Standard Normal Table





The standard normal table, or z table, provides probabilities for the standard normal probability distribution. The standard normal probability distribution is simply a normal probability distribution with a mean of zero and a standard deviation of one. Like the normal probability distribution, the standard normal probability distribution has a bell-shape. The mean of the distribution is in the middle, which is also the highest point on the curve. Furthermore, the distribution is symmetric about the mean, with the right side of the curve being a mirror image of the left side.
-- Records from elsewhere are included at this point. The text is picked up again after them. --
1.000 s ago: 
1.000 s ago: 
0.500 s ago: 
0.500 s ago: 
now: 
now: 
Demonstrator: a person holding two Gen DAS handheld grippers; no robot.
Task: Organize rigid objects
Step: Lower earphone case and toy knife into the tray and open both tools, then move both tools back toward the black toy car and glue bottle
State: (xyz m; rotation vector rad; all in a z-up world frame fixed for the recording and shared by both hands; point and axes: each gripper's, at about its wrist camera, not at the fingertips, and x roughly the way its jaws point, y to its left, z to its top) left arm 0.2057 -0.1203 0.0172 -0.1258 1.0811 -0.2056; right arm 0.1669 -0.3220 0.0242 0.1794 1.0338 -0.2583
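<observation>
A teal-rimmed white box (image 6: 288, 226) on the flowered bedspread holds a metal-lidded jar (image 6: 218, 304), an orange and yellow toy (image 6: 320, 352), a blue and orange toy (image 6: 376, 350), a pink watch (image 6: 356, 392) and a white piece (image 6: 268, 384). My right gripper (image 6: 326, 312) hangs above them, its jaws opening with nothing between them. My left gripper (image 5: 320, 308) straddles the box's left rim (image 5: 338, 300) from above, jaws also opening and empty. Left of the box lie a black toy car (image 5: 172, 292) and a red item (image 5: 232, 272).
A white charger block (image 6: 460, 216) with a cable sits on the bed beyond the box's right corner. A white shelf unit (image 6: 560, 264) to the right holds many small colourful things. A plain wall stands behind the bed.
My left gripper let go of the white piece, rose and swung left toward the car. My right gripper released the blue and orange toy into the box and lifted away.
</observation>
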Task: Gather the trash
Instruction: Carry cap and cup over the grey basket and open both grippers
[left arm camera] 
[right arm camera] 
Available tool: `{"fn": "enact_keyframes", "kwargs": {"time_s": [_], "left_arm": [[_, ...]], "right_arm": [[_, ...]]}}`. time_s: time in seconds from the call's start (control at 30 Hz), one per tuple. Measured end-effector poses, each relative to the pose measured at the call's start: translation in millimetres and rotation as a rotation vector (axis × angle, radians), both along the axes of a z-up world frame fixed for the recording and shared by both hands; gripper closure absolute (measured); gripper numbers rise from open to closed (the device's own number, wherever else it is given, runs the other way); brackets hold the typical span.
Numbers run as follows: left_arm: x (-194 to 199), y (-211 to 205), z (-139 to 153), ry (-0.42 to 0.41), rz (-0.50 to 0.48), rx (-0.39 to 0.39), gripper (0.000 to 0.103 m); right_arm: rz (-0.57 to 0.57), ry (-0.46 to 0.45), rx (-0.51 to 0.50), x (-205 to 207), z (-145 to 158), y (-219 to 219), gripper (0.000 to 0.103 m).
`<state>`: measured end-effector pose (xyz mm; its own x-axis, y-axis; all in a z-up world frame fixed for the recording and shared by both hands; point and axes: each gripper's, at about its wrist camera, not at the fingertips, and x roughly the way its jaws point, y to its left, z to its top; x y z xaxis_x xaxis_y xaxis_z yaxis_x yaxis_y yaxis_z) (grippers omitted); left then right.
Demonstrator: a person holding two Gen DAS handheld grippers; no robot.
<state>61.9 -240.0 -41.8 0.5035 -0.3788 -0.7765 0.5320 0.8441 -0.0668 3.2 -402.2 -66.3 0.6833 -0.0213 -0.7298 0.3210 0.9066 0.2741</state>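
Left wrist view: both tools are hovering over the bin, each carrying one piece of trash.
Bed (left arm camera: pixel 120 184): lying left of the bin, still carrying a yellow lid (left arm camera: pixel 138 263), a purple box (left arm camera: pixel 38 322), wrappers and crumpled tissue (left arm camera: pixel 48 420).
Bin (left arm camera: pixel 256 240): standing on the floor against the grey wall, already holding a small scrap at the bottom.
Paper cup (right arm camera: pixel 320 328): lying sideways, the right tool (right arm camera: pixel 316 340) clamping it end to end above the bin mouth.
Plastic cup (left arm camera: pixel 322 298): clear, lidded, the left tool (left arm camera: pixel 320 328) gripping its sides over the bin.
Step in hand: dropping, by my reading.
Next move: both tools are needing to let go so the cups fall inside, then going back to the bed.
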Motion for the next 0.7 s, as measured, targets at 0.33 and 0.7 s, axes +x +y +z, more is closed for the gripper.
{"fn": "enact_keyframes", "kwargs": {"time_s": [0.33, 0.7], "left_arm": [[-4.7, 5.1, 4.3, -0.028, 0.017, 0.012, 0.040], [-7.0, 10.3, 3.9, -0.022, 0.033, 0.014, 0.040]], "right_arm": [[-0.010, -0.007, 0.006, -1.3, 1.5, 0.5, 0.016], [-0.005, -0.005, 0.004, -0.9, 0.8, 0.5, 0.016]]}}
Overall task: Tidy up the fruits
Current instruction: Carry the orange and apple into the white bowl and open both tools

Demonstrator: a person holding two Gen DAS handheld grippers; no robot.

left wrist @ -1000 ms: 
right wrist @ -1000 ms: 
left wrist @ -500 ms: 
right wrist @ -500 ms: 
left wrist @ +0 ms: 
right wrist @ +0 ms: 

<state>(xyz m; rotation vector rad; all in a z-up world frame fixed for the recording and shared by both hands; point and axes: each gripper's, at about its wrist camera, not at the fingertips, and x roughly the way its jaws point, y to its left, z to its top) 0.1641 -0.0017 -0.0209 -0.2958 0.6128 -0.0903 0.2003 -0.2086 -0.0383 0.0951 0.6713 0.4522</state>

Since the standard normal probability distribution is a continuous probability distribution, probabilities are given by the area under the graph. The z table gives the area under the standard normal distribution to the left of different z values. These areas are thus the probability that z will be less than or equal to that value. It is often the case that the probability you are looking for is not less than or equal but rather the probability that z will be greater than or equal or between two values. These types of probabilities involve additional steps.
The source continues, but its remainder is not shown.